UK: Teacher Lucy Meadows was hounded by a transphobic press says coroner
The coroner investigating the death of transgender primary school teacher Lucy Meadows says the media should be ashamed of themselves.
“To the members of the press, I say shame. Shame on all of you,” Michael Singleton said on Tuesday in a furious tirade.
The coroner said he would be writing to Culture Secretary Maria Miller over the press’s conduct.
He added: “I will be writing to the government to consider now implementing in full the recommendations of the Leveson Report in order to seek to ensure that other people in the same position as Lucy Meadows are not faced with the same ill-informed bigotry as seems to be displayed in the case of Lucy.”
Then, concluding the inquest at Blackburn Register Office, he turned to reporters and said: “And to you the press, I say shame. Shame on all of you.”
Lucy Meadows, 32, was found dead in a house in Lancashire on Tuesday 19 March.
Before her death, Meadows had contacted the Press Complaints Commission (PCC) in January to complain about the way she had been treated in the press after her gender transition was made public by a local paper and then the wider national media in December 2012.
The Daily Mail also posted photographs of angry parents brandishing the letter on its website.
Turning to Ruth Smith, Meadows’ former wife, who gave evidence at the inquest, Michael Singleton said he hoped those journalists present would write “sympathetic and sensitive” reports of the hearing. But, he added: “I do not hold my breath.”
The coroner said he had done some research into the media reports about Meadows and said he was “appalled” by the coverage.
The Daily Mail subsequently offered to remove Littlejohn’s article from its website, as well as a photograph of Meadows’ wedding to Ruth Smith in February 2009.

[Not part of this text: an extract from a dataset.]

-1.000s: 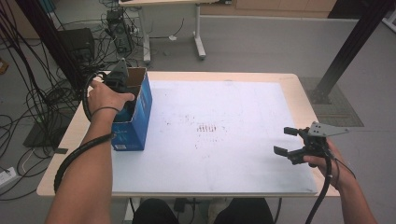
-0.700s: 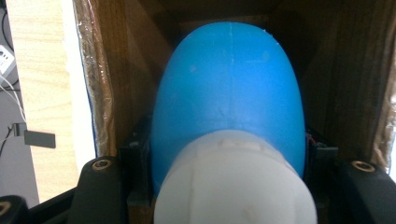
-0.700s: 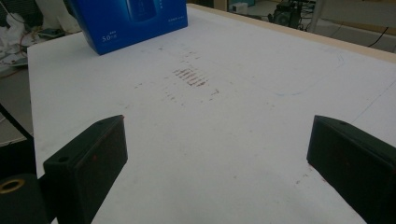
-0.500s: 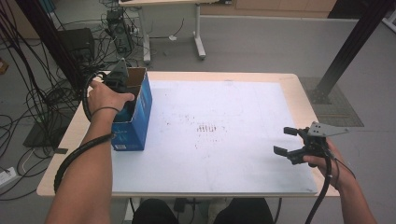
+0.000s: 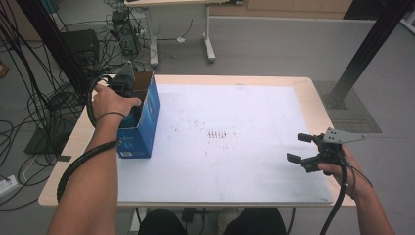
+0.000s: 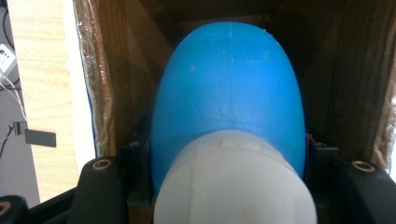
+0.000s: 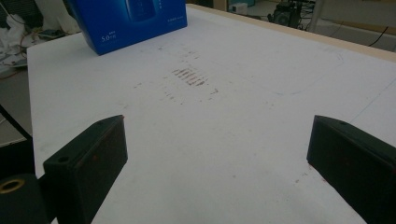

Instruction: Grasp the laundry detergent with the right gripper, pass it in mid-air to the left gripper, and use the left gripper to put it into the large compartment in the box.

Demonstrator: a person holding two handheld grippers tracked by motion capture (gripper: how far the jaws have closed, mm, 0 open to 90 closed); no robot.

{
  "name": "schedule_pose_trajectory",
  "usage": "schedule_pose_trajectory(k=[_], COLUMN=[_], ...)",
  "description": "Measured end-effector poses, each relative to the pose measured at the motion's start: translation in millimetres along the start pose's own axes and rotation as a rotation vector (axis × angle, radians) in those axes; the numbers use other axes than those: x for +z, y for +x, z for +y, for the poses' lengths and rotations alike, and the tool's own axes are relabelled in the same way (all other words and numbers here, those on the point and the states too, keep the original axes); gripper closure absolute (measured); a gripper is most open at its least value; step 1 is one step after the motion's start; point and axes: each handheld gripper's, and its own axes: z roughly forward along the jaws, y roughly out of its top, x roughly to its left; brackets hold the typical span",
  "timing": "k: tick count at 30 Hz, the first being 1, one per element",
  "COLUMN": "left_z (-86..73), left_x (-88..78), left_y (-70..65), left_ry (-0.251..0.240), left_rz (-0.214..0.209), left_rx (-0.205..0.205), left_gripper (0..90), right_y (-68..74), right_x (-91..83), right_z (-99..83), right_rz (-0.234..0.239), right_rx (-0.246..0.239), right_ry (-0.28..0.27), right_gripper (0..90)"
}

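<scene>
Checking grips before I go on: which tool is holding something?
The left tool, down inside the blue box, clamps a blue-and-white object. The right tool is open over the table.

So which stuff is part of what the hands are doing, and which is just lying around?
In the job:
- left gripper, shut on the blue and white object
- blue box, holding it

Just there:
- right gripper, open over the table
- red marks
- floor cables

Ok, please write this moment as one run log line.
left gripper: shut on blue-and-white object, inside blue box | right gripper: open, nothing held, above table
</scene>
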Motion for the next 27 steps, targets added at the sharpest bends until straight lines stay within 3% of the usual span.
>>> schedule_pose_trajectory(k=[27], left_z=[0.6], left_x=[0.0], left_y=[3.3], left_ry=[0.004], left_rz=[-0.008], left_rx=[-0.008], left_gripper=[37.8], right_y=[-0.3], right_x=[1.0], right_z=[1.5], right_rz=[0.003], right_rx=[-0.003], right_ry=[-0.003], right_gripper=[4.9])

But Mr Singleton said he considered the Daily Mail’s gesture to be token at best, given what he described as the character assassination the paper had carried out on Meadows, which he said “sought to humiliate and ridicule” her.
“It seems to be that nothing has been learned from the Leveson inquiry.”
“Lucy Meadows was not somebody who had thrust herself into the public limelight. She was not a celebrity. She had done nothing wrong,” Mr Singleton told the inquest at Blackburn Register Office. “Her only crime was to be different. Not by choice but by some trick of nature. And yet the press saw fit to treat her in the way that they did.”
The coroner conceded that Meadows had made no reference to the media intrusion in one of the suicide notes she left in her house before she killed herself by carbon monoxide poisoning.
One letter was left to the coroner, which he read out at the inquest.
Ms Meadows wrote: “It used to be that people asked me why, and say things like ‘you can’t do this’. Some people asked ‘why you are still here’. I tried to do things the right way to make people more comfortable with it. I agreed with myself to find another solution to my troubles. I see only one path which is right for me.”
She described the “loss and pain” she had suffered following the deaths of her parents, a close friend and her grandfather.
She said: “I have issues around my trans. My job is stressful and I have debts. To be honest I feel a fraud in mentioning these things.
“It was my decision to distance myself from my parents. Me and Ruth would never have gone the distance. I am delighted that she has found her new partner.”
She described as “overwhelming” the support she had had from “family, friends, colleagues and people from other countries”. She said she “loved teaching” and was fortunate to work at the school she did. She said she had a strategy to pay off her debts.
She added: “Also, I have had many amazing experiences and good things in my life that I am truly grateful for. So why then my decision?
“I have simply had enough of living. I am not depressed or mentally ill in some way. I may have different world views to others to the point that most may not consider this a rational act. But it is right to me. All the things I have wanted to achieve I have done.
“I have no regrets other than leaving behind those dear to me and causing them pain in doing so, for which I am deeply sorry. I would like to thank everyone who had an impact on my life, and thank them for doing so. I wish you all the best.”